Let’s find out which one of them are located within the Polygon. Hence, we are conducting a Point in Polygon query.
- Let’s first enable shapely.speedups which makes some of the spatial queries running faster.
In [9]:
import shapely.speedups
shapely.speedups.enable()
- Let’s check which Points are within the
southern
Polygon. Notice, that here we check if the Points arewithin
the geometry of thesouthern
GeoDataFrame. Hence, we use theloc[0, 'geometry']
to parse the actual Polygon geometry object from the GeoDataFrame.
In [11]:
# Create a mask
pip_mask = data.within(southern.loc[0, 'geometry'])
print(pip_mask)
0 True
1 True
2 False
3 False
4 True
5 False
6 False
7 False
8 False
9 False
10 True
11 False
12 False
13 False
14 False
15 False
16 False
17 False
18 False
19 False
20 False
21 False
22 False
23 False
24 False
25 False
26 False
27 False
28 False
29 False
30 True
31 True
32 True
33 True
34 False
dtype: bool
As we can see, we now have an array of boolean values for each row,
where the result is True
if Point was inside the Polygon, and
False
if it was not.
- We can now use this mask array to select the Points that are inside
the Polygon.
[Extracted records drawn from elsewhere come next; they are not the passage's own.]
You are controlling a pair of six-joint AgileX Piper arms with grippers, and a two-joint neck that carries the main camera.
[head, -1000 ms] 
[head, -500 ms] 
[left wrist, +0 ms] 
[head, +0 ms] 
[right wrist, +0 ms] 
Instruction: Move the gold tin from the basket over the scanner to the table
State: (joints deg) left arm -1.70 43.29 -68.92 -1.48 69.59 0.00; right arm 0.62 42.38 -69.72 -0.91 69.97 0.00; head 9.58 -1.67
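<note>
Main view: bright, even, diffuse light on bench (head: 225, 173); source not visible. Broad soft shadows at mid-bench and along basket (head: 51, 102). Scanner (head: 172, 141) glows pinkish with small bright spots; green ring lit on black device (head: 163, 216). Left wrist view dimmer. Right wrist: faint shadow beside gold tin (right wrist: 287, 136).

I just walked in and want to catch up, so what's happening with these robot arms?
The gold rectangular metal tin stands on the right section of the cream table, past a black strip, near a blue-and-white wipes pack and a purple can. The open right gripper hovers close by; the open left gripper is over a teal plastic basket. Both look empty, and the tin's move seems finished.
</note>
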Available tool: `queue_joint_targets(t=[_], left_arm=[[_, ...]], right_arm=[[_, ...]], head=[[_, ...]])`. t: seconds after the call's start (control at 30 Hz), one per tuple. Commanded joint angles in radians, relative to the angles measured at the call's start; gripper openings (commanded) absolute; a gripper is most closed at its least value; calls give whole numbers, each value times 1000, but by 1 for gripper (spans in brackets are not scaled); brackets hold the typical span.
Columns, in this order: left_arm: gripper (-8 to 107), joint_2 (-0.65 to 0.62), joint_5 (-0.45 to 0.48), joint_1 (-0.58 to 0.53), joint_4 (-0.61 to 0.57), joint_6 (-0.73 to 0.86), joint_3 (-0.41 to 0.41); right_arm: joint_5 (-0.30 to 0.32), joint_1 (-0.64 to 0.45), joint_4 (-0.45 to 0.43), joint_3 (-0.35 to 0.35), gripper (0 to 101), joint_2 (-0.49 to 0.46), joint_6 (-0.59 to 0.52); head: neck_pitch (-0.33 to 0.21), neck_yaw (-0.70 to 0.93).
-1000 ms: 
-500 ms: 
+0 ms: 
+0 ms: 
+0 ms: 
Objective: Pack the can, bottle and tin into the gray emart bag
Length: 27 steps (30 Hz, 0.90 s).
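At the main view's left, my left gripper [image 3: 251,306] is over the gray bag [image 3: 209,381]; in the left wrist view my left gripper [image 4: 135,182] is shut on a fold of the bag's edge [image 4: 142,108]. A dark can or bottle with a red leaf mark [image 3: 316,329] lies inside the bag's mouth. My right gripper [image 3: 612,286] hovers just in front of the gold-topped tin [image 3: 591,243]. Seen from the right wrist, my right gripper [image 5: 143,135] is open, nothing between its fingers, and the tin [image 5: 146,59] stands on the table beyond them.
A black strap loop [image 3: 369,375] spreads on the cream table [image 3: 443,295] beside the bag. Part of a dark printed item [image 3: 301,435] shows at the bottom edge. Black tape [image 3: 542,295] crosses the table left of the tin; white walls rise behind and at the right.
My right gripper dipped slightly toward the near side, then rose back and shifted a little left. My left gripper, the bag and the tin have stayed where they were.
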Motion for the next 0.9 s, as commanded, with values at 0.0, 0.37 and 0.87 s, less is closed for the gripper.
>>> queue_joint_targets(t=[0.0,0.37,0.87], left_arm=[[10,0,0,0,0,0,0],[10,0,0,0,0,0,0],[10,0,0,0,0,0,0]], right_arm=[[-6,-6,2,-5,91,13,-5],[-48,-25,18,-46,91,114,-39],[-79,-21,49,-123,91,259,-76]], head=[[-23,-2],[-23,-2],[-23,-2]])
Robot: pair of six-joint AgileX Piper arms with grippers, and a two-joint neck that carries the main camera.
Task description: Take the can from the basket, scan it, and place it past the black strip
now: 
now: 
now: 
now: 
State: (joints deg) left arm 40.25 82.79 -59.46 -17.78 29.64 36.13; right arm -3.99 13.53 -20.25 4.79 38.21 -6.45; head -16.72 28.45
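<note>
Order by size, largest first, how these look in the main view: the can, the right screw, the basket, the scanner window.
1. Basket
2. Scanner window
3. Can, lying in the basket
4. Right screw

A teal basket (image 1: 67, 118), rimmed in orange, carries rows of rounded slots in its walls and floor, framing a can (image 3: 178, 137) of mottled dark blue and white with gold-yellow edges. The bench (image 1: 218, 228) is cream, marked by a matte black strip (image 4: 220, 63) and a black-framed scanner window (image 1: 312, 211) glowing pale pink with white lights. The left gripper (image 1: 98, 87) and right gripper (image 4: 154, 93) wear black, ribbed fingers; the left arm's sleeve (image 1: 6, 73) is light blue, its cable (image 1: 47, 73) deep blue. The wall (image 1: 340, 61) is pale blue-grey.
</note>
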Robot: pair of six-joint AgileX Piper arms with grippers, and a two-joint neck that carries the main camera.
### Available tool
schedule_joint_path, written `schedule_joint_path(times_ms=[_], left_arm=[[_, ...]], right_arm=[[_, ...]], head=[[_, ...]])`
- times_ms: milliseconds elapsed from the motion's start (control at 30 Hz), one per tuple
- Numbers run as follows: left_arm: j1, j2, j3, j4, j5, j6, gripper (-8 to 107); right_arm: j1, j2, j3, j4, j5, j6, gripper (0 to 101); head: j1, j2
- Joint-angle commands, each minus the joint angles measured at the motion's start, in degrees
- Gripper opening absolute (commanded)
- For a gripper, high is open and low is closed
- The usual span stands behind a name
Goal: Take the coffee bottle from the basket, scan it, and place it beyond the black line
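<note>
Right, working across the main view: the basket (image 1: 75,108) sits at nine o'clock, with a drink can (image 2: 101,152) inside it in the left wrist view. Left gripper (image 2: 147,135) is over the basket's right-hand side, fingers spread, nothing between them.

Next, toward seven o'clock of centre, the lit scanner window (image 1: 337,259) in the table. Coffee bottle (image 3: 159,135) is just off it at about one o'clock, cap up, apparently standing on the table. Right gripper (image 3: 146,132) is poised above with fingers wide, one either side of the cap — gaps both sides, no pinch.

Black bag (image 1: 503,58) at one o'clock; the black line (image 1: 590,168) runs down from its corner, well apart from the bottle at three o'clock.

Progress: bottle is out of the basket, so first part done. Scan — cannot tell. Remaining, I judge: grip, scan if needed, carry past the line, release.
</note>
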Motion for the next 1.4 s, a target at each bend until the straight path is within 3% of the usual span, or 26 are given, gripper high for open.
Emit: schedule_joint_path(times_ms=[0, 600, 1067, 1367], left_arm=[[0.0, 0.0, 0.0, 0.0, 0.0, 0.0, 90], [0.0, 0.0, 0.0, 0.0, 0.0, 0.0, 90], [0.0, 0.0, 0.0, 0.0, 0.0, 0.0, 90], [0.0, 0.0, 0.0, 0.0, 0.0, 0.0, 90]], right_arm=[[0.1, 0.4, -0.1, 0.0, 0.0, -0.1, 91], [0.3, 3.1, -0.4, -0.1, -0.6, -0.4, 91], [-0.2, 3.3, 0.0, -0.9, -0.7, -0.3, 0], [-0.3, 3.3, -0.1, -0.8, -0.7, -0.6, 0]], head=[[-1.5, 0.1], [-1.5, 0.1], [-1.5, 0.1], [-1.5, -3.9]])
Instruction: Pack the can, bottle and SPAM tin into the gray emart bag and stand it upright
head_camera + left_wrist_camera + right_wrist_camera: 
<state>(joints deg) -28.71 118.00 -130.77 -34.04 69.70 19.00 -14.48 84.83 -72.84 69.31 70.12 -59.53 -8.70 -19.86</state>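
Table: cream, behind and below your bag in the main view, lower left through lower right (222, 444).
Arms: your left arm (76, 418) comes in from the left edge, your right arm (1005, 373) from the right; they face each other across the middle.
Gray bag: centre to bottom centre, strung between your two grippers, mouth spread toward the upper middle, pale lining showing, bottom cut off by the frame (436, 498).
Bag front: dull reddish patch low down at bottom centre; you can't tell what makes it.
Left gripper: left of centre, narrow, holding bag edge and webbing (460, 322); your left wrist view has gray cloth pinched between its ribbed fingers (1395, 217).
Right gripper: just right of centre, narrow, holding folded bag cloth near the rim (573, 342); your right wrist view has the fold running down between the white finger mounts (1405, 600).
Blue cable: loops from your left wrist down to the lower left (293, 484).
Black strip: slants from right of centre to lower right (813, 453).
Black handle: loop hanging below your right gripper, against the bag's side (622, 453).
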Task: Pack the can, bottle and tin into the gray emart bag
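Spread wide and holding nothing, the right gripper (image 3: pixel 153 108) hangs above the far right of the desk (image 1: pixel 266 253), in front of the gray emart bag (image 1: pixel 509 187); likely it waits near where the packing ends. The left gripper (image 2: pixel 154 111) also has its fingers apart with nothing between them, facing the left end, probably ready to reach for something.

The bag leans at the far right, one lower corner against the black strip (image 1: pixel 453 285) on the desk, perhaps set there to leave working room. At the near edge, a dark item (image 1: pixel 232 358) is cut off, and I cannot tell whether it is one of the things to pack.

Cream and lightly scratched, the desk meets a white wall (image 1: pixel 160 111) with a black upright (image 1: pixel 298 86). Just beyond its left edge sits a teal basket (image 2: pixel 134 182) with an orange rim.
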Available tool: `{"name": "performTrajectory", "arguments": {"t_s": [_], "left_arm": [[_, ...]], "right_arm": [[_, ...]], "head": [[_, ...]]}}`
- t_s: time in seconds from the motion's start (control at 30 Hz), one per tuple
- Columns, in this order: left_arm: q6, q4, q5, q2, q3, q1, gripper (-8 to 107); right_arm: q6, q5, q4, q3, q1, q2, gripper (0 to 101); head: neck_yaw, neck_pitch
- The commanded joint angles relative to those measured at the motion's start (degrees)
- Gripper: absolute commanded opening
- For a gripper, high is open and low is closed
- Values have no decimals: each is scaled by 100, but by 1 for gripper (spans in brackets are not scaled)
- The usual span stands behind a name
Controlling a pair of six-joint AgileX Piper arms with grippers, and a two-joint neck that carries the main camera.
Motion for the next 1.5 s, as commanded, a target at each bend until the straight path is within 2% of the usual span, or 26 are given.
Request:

Selecting data with this kind of mask array (of boolean
values) is easy by passing the array inside the
loc
indexing function of Pandas.
In [12]:
# Select points that are within Polygon
pip_data = data.loc[pip_mask]
pip_data
Out[12]:
address | id | geometry | |
---|---|---|---|
0 | Kampinkuja 1, 00100 Helsinki, Finland | 1001 | POINT (24.9301701 60.1683731) |
1 | Kaivokatu 8, 00101 Helsinki, Finland | 1002 | POINT (24.9418933 60.1698665) |
4 | Tyynenmerenkatu 9, 00220 Helsinki, Finland | 1005 | POINT (24.9214846 60.1565781) |
10 | Rautatientori 1, 00100 Helsinki, Finland | 1011 | POINT (24.94251 60.1711874) |
30 | Urho Kekkosen katu 1, 00100 Helsinki, Finland | 1031 | POINT (24.9337569 60.1694809) |
31 | Gräsviksgatan 17, 00101 Helsingfors, Finland | 1032 | POINT (24.9250072 60.16500139999999) |
32 | Stillahavsgatan 3, 00220 Helsingfors, Finland | 1033 | POINT (24.9214046 60.159069) |
33 | Vilhelmsgatan 4, 00101 Helsingfors, Finland | 1034 | POINT (24.9468514 60.1719108) |
Let’s finally confirm that our Point in Polygon query worked as it should by plotting the data.
In [17]:
# Plot
ax = polys.plot(facecolor='gray')
southern.plot(ax=ax, facecolor='red')
pip_data.plot(ax=ax, color='gold', markersize=2)
plt.tight_layout()
Perfect! Now we only have the (golden) points that, indeed, are inside the red Polygon which is exactly what we wanted!